Like her father before her, Endellion had pondered the inevitability of old age. The first lines of age had crossed her eyes and the back of her neck; her hands were more bony than before and childbearing and gravity had caused her breasts to sag a little. She had no wish to live forever, though, even if she could be promised the wonders of eternal youth.

  ‘Many persons would welcome such a life – but it’s not for me,’ she murmured without thinking.

  ‘Your pardon, Endellion?’ Severa asked seriously, as she raised her head from a length of linen that she was valiantly attempting to hem. Most girls and women of quality learned to sew beautifully by their tenth year, but Severa’s strong hands had proved to be an exception to the rule.

  ‘I’m sorry, Severa, I was just thinking aloud. A spent leaf fell at my feet, so I couldn’t help but notice its beauty, even though the poor thing was about to die. So many people want to live forever, but I’m sure that our bodies would wear out and cause us terrible pain that would last throughout our interminable, deathless lives. My father, who lived to a great age, would often say that we should be wary of the dreams that we hunger after. He believed we would rue the receipt of God’s gifts if we were granted our hearts’ desires without some qualification.’

  Severa glanced around at the soft green grasses, the pear tree heavy with ripening fruit, the wildflowers, and the cabbages growing thickly along the atrium path. With careful eyes, she surveyed the two-storeyed palace.

  ‘Living forever in this palatial home in Corinium would be very comfortable, Endellion, but to spend eternity in a dirt-floored and verminous hovel would be a different proposition. Imagine having to labour long and hard for all eternity.’

  ‘It would be horrid, Severa – a particularly cruel Hades. I can’t really imagine what it would be like to slave in the darkness of the lead mines or to fish in the rough seas of the ocean for long periods of time. I’ve never experienced true hunger or the agony of thirst. I can understand the suffering of others, but I’ve never had to suffer myself.’

  The queen sighed as she considered her own good fortune.

  ‘My father believed that the old gods were tricksters who offered the people what they thought they wanted. At any road, girl, I’ve done enough moaning and groaning for one day. Still, I wish that Aeron was safely at home.’

  With a feeling of regret in the pit of her stomach, Endellion recalled the many years of separation in those years when Aeron had followed Magnus Maximus on his campaigns into Gallia. Maximus had been the long-time friend of her father, King Caradoc of Tintagel, so Endellion was familiar with the background of the Roman commander who had been executed by his enemies some twelve years earlier. Her father had been a tribal king noted for his statesmanship, his expertise as a military commander and his success as regent of Britannia during the period that Maximus had carried out his foray into Gallia. Caradoc’s reputation had endured for the twelve years that had elapsed since his death.

  Those twelve years had passed in the blinking of an eye. Endellion still struggled to accept that both her father and Flavius Magnus Maximus had been dead for all that time. Aeron had told her that these two very different leaders had been favoured by Fortuna and were gifted, or cursed, with mercurial powers. The gods had loved them, but both men had paid a price for the favours of Heaven.

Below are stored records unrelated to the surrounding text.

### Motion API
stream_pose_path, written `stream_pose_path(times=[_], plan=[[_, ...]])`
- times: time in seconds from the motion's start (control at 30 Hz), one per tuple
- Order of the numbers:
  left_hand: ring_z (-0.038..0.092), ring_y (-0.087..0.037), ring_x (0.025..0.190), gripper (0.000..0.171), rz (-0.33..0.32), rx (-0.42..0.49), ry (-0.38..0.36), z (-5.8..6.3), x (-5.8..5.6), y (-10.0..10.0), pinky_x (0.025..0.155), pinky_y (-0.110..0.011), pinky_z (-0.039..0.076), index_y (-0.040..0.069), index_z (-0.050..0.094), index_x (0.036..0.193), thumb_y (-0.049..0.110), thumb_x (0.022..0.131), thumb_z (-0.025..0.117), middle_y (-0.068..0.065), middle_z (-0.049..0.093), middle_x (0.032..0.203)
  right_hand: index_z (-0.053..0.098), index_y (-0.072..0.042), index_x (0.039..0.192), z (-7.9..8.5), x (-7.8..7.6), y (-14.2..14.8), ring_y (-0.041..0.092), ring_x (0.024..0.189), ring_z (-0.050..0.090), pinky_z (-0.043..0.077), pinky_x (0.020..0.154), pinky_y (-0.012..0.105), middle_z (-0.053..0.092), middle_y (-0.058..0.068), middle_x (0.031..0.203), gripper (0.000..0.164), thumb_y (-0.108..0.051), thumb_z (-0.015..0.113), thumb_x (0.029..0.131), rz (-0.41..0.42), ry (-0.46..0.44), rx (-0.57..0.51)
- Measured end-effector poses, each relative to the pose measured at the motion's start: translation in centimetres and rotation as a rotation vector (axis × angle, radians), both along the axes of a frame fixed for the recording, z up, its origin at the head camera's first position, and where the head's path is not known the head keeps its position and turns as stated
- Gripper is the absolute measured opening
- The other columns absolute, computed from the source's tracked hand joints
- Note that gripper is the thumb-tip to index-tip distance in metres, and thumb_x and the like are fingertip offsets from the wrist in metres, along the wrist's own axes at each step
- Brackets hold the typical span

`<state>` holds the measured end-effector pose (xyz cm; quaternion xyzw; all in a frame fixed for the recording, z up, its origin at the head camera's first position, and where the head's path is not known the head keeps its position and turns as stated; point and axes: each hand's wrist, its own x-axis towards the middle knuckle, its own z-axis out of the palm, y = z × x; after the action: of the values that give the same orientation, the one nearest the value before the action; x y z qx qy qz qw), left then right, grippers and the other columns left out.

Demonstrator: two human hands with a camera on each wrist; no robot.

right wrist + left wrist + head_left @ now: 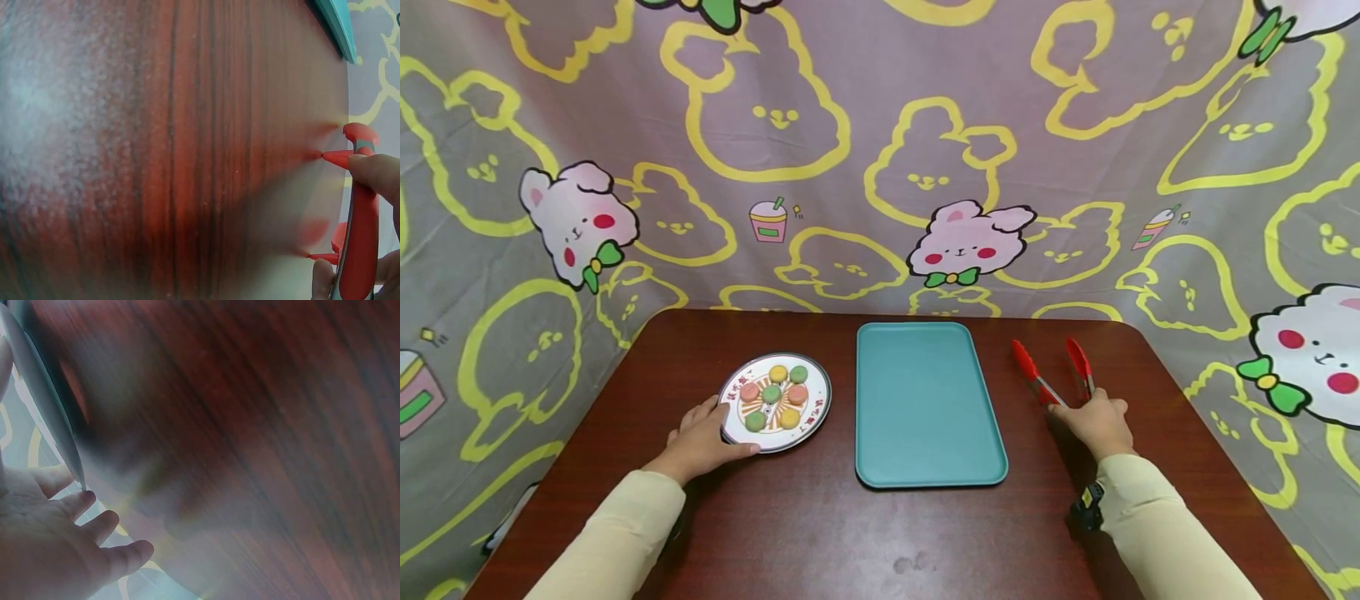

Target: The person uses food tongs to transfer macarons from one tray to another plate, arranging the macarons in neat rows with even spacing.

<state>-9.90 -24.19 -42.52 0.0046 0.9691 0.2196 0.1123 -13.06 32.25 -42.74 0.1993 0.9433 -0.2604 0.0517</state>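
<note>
At the left, my left hand (703, 439) is spread around the near-left rim of a round white plate (817, 408), its thumb along the front edge. Several macarons (772, 394) in green, yellow and pink lie on that plate. In the left wrist view the fingers (106, 525) are loosely extended by the plate's edge (47, 394). Over on the right, my right hand (1097, 423) holds metal tongs with red tips (1026, 362), which point away with their arms spread. The right wrist view shows thumb and fingers around the red handle (361, 244) of the tongs.
A teal rectangular tray (928, 408) lies between the plate and the tongs. Everything rests on a dark brown wooden table (895, 542). A patterned cloth (850, 100) hangs behind the table and along both sides.
</note>
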Motion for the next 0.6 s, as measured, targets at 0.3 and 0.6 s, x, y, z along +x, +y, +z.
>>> stream_pose_path(times=[0.3, 0.6], plan=[[0.018, -0.056, 0.132, 0.107, 0.008, 0.016, 0.007, 0.15, 0.0, 0.14, 0.097, -0.076, 0.02, -0.009, 0.032, 0.143, 0.059, 0.072, 0.075, -0.037, 0.023, 0.146, 0.029, 0.016, 0.134, 0.55, 0.01, -0.4, 0.053, 0.092, 0.05, 0.046, 0.07, 0.058, 0.036, 0.04, 0.109, 0.091, -0.047, 0.067, 0.082, -0.002, -0.006, 0.05], [0.018, -0.056, 0.132, 0.108, 0.008, 0.017, 0.002, 0.04, -0.04, 0.05, 0.097, -0.075, 0.021, -0.009, 0.031, 0.144, 0.059, 0.073, 0.075, -0.037, 0.022, 0.146, 0.024, 0.015, 0.139, 0.8, -0.12, -0.61, 0.051, 0.092, 0.05, 0.045, 0.068, 0.056, 0.036, 0.04, 0.111, 0.093, -0.047, 0.065, 0.084, 0.009, -0.031, 0.065]])
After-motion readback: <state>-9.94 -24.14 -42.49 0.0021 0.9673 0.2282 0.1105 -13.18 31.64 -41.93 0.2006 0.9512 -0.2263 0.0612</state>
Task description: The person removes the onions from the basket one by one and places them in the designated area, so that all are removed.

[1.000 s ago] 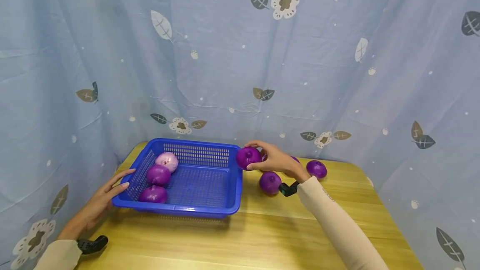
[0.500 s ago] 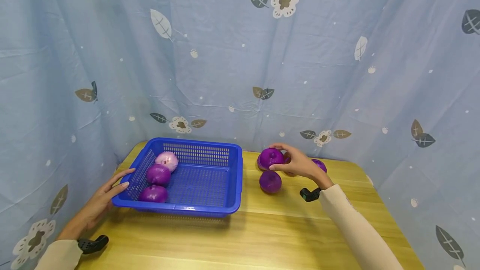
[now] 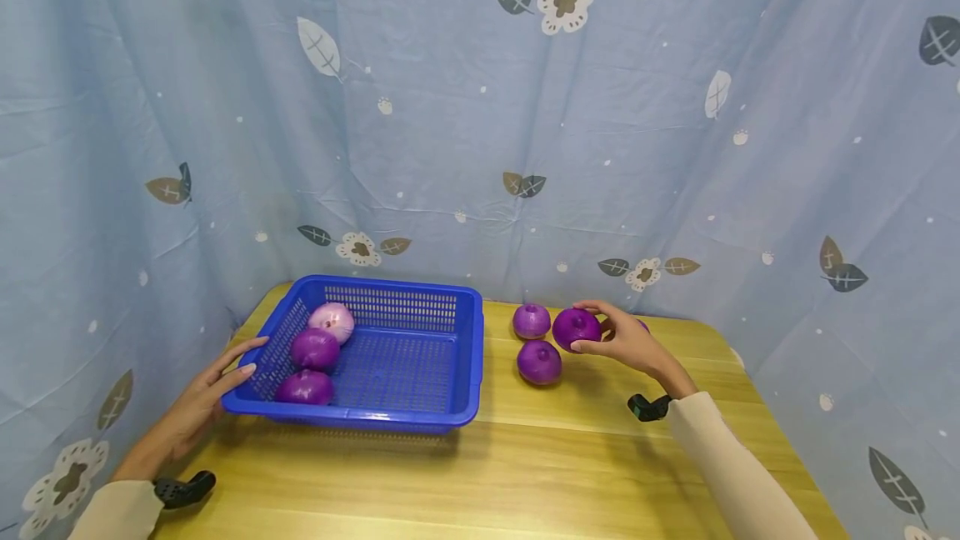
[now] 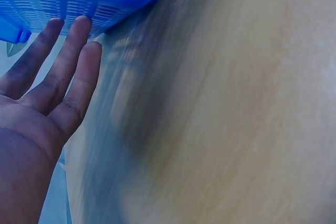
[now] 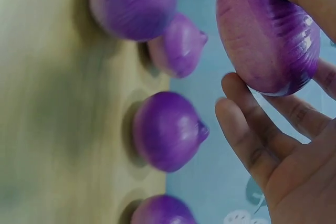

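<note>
My right hand (image 3: 633,346) holds a purple onion (image 3: 577,330) between thumb and fingers, above the right part of the table. In the right wrist view this onion (image 5: 268,38) shows a paler patch and sits off the wood. Just left of it, two onions rest on the table: a lighter one (image 3: 532,321) behind and a darker one (image 3: 539,362) in front. My left hand (image 3: 197,402) touches the left rim of a blue plastic basket (image 3: 375,417) with fingers extended; the left wrist view shows fingertips (image 4: 81,24) at its slotted side.
Inside the basket, along its left side, lie a pale pink-white onion (image 3: 332,322) and two purple onions (image 3: 315,349). Another onion (image 3: 642,326) is mostly hidden behind my right hand. A blue patterned curtain (image 3: 480,107) hangs around the wooden table (image 3: 510,473).
My right hand has carried the onion rightward, from beside the basket's right rim past the two loose onions. My left hand and the basket have stayed put.
</note>
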`<state>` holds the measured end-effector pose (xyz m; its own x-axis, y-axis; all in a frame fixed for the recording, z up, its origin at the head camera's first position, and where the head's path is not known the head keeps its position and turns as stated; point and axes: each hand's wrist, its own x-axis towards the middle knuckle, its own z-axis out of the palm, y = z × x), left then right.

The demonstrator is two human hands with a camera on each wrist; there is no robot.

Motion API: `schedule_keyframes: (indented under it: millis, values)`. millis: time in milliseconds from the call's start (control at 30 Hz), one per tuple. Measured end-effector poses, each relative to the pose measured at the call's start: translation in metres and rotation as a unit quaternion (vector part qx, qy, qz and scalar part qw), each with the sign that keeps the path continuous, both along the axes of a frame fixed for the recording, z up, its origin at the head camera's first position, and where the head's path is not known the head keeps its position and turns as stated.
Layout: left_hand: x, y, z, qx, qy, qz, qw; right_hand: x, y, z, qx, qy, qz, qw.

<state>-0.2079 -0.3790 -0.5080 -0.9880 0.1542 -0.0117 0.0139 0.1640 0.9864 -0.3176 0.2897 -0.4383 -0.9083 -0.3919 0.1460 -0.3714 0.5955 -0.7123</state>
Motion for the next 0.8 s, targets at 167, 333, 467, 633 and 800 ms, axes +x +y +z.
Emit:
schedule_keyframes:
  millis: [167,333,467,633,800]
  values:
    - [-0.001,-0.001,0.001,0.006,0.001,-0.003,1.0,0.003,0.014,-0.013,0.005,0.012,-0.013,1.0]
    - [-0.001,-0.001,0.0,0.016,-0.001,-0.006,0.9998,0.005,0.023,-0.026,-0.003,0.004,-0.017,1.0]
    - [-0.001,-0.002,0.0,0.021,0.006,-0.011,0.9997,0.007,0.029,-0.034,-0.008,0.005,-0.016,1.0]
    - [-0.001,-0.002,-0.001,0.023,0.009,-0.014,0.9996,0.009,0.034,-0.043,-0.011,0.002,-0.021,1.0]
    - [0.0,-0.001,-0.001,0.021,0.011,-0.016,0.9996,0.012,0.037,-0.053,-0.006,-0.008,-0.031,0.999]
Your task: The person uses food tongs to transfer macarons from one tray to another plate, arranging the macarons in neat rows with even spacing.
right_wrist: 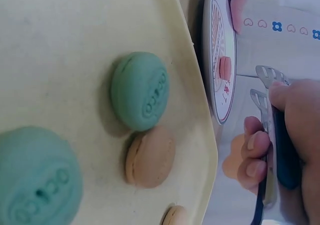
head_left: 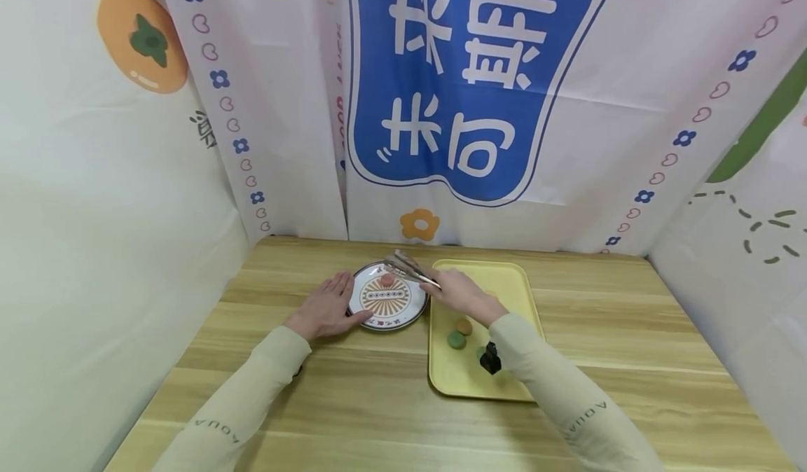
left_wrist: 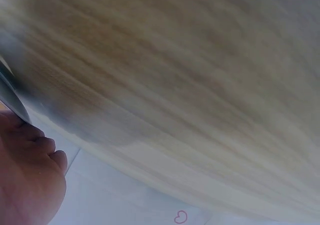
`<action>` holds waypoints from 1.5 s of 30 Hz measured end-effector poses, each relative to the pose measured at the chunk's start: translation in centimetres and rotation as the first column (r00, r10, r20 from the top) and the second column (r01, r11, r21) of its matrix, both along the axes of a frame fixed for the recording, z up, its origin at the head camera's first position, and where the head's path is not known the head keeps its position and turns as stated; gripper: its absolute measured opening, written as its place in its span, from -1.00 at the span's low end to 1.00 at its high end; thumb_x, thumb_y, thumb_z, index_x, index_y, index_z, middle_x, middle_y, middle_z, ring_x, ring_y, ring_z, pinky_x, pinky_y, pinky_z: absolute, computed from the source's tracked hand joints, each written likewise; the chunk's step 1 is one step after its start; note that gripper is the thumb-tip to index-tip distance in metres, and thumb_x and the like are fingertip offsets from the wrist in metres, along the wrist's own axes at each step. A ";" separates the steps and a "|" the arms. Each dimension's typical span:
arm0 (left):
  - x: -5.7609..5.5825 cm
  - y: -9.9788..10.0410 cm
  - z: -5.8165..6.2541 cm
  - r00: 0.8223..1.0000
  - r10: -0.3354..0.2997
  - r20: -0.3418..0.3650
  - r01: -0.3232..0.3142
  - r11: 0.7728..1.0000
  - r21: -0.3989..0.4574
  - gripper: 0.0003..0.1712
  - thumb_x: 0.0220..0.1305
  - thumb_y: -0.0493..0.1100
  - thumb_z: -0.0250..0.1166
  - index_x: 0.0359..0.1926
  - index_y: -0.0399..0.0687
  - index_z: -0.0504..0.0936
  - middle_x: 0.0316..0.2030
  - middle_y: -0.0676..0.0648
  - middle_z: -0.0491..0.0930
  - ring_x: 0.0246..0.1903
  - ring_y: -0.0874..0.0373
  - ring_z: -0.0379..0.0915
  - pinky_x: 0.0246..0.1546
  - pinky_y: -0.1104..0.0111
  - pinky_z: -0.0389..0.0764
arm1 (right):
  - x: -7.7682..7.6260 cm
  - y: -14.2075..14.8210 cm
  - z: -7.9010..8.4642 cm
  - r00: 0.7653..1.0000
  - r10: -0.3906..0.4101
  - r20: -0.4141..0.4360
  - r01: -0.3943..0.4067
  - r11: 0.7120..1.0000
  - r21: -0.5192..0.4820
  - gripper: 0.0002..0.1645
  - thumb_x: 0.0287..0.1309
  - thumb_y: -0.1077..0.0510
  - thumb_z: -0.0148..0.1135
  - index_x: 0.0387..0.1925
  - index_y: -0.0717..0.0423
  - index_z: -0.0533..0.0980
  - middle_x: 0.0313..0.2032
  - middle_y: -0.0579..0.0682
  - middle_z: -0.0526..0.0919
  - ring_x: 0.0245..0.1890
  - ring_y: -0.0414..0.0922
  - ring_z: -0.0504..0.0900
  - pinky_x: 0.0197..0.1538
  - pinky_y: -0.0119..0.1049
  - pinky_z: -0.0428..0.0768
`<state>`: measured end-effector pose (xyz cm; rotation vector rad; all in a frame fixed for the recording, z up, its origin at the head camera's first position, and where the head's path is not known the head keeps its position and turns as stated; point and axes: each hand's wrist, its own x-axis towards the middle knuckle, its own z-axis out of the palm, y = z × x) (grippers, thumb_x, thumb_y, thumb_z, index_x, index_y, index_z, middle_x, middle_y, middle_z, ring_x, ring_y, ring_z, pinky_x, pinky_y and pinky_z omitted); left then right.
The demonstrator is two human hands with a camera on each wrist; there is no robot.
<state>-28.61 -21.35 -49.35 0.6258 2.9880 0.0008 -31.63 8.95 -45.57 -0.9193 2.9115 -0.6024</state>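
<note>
Fingers of the right hand are wrapped round the tongs, long axis aimed at the counter's far-left corner, tips apart! Pink macaron on the plate, just near-edge side of those tips, closer to them than to either hand. Left hand: fingers straight, thumb at the plate's rim.

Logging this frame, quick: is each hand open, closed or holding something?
Left hand: open, at the edge of the plate.
Right hand: closed, holding the tongs.
</note>
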 end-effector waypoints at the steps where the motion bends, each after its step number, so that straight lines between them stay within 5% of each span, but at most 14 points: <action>1: 0.0 0.1 0.0 1.000 0.001 0.002 -0.001 1.000 0.000 0.23 0.28 0.59 -0.23 0.49 -0.42 -0.03 0.51 -0.38 -0.04 0.53 -0.20 -0.13 0.54 0.03 0.01 | 0.1 0.2 0.0 1.000 0.000 -0.003 0.000 1.000 -0.002 -0.51 0.43 -0.05 0.07 0.26 0.08 0.46 -0.48 -0.08 0.54 -0.61 -0.21 0.41 -0.54 -0.36 0.36; 7: -0.1 0.2 -0.1 1.000 0.007 0.007 -0.007 1.000 -0.002 0.24 0.28 0.60 -0.24 0.49 -0.42 -0.04 0.51 -0.38 -0.06 0.53 -0.20 -0.15 0.54 0.04 0.00 | 1.1 0.9 0.7 0.999 -0.032 -0.009 0.033 0.999 0.020 -0.49 0.42 -0.11 0.06 0.21 0.11 0.48 -0.41 -0.06 0.60 -0.55 -0.18 0.47 -0.47 -0.33 0.42; 21: -0.3 0.2 -0.3 1.000 0.011 0.009 -0.012 1.000 0.012 0.24 0.28 0.58 -0.21 0.49 -0.42 -0.06 0.51 -0.38 -0.07 0.53 -0.21 -0.16 0.54 0.01 -0.02 | 3.7 3.4 2.3 0.999 -0.037 0.015 0.037 0.999 -0.015 -0.71 0.41 -0.12 0.09 -0.22 0.01 0.50 -0.63 -0.15 0.41 -0.67 -0.25 0.35 -0.59 -0.39 0.33; 36: -0.1 0.3 -0.1 1.000 0.007 -0.002 -0.007 1.000 0.002 0.25 0.27 0.60 -0.24 0.49 -0.43 -0.05 0.51 -0.38 -0.07 0.53 -0.21 -0.14 0.54 0.03 -0.01 | 5.6 6.5 2.6 0.998 0.023 -0.063 -0.023 1.000 -0.007 -0.62 0.38 -0.12 0.13 -0.04 0.08 0.54 -0.60 -0.22 0.48 -0.69 -0.33 0.36 -0.56 -0.44 0.37; 45: 0.0 0.3 -0.2 1.000 0.014 0.001 -0.014 1.000 0.009 0.25 0.27 0.60 -0.24 0.49 -0.43 -0.06 0.51 -0.38 -0.06 0.53 -0.20 -0.14 0.54 0.05 -0.01 | 7.0 8.1 3.0 0.996 0.065 -0.056 -0.067 0.997 -0.044 -0.66 0.35 -0.10 0.18 -0.08 0.06 0.53 -0.67 -0.25 0.41 -0.74 -0.39 0.23 -0.67 -0.51 0.24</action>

  The queen glanced around the atrium of the Roman-style villa that was used as Corinium’s royal palace. Endellion could recall the features of Llew pen Adwen, the king of these lands, who had been no older than her present age when he had died at the hands of the wild savages from Hibernia. His dowager queen, Llian, was still domiciled within the palace. The death of Llian’s much-loved husband had meant that Endellion’s own husband, Aeron, had reluctantly assumed the throne, despite the resultant loss of his freedom.

  ‘After all, I had adventures enough during those years when I was dragged along in the wake of Maximus’s army. I knew sufficient excitement to last a lifetime,’ Aeron had told his queen during a quiet and contemplative conversation. ‘My sleep is still disturbed whenever I have dreams of my escape to Britannia, after Maximus was defeated in Italia. I thought at the time that you had been irrevocably lost to me.’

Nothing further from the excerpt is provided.